Your instructions
In the records that follow, the lines from the one containing "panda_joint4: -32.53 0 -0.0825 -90" to the one containing "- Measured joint", inclusive, are to be given again exactly.

[Data records]
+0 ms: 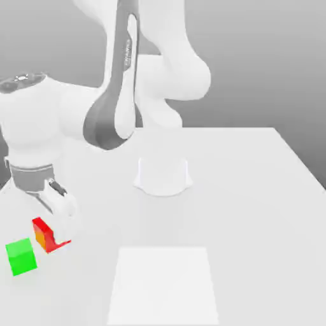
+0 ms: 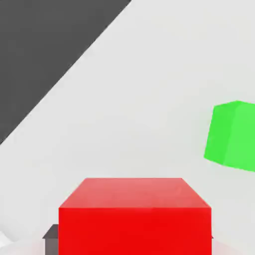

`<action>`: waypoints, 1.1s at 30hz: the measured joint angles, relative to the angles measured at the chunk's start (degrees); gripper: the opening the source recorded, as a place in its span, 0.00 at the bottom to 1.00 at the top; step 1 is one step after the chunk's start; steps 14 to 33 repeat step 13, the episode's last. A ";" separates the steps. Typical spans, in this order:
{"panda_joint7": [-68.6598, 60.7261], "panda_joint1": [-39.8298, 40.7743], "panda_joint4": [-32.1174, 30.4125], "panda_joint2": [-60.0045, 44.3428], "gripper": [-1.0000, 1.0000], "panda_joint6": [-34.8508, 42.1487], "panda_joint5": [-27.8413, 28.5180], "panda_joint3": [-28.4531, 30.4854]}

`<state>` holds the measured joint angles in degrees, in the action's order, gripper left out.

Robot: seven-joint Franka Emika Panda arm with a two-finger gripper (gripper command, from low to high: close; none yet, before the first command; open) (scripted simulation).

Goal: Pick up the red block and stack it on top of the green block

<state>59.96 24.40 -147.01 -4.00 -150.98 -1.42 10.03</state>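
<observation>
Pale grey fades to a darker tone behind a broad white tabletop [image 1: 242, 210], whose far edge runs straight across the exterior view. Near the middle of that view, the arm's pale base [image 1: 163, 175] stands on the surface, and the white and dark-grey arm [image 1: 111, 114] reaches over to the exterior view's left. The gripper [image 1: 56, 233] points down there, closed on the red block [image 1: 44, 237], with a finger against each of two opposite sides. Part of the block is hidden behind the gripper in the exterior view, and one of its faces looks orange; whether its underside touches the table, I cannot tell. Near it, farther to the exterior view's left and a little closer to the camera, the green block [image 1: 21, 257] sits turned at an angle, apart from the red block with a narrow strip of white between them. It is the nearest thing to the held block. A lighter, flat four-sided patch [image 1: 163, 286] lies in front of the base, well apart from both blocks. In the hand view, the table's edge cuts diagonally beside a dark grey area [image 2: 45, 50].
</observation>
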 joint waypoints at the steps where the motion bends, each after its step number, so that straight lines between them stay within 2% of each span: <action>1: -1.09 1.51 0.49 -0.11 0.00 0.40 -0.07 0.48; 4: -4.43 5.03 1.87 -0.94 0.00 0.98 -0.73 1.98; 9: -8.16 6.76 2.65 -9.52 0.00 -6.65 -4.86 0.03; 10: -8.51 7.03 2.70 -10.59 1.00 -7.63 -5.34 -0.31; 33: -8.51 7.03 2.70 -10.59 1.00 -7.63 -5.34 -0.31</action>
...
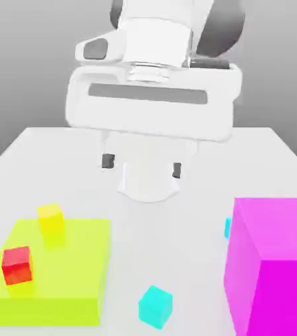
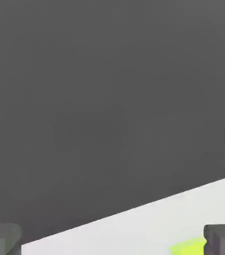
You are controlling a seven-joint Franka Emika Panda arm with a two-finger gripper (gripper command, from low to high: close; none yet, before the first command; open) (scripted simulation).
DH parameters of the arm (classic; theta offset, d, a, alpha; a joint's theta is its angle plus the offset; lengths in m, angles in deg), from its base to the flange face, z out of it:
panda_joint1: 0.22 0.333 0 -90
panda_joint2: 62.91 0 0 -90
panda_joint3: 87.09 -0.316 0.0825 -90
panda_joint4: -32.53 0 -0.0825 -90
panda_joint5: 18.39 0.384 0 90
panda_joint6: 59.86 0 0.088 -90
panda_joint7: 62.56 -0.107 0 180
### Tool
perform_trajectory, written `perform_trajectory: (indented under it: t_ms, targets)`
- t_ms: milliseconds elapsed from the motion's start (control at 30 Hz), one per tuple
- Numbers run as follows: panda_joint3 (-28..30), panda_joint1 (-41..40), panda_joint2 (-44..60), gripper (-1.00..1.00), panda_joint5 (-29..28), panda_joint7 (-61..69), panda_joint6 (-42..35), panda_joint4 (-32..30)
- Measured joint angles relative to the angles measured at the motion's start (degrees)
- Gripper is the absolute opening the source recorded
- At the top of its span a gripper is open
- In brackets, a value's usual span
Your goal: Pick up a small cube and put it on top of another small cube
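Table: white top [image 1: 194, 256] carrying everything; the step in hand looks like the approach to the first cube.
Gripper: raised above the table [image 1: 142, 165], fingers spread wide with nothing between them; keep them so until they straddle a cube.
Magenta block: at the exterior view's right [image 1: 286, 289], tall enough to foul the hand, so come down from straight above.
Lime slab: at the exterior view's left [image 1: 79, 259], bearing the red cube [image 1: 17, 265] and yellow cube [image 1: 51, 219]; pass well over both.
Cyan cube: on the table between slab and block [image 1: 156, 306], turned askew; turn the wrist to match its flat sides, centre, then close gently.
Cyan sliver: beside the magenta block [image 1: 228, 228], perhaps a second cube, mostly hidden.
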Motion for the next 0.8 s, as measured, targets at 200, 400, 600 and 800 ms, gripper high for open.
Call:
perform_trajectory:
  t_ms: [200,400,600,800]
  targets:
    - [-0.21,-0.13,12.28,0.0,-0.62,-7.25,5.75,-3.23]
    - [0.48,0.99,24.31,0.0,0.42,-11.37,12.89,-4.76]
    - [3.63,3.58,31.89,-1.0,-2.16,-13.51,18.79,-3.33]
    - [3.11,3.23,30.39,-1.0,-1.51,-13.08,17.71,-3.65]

Exercise result
panda_joint4: -32.53 0 -0.0825 -90
panda_joint5: 18.39 0.384 0 90
panda_joint6: 59.86 0 0.088 -90
panda_joint7: 62.56 -0.107 0 180
### Tool
perform_trajectory, written `perform_trajectory: (indented under it: t_ms, targets)`
- t_ms: milliseconds elapsed from the motion's start (control at 30 Hz), one per tuple
- Numbers run as follows: panda_joint3 (-28..30), panda_joint1 (-41..40), panda_joint2 (-44..60), gripper (-1.00..1.00), panda_joint5 (-29..28), panda_joint7 (-61..69), panda_joint6 (-42..35), panda_joint4 (-32..30)
- Measured joint angles relative to the angles measured at the motion's start (degrees)

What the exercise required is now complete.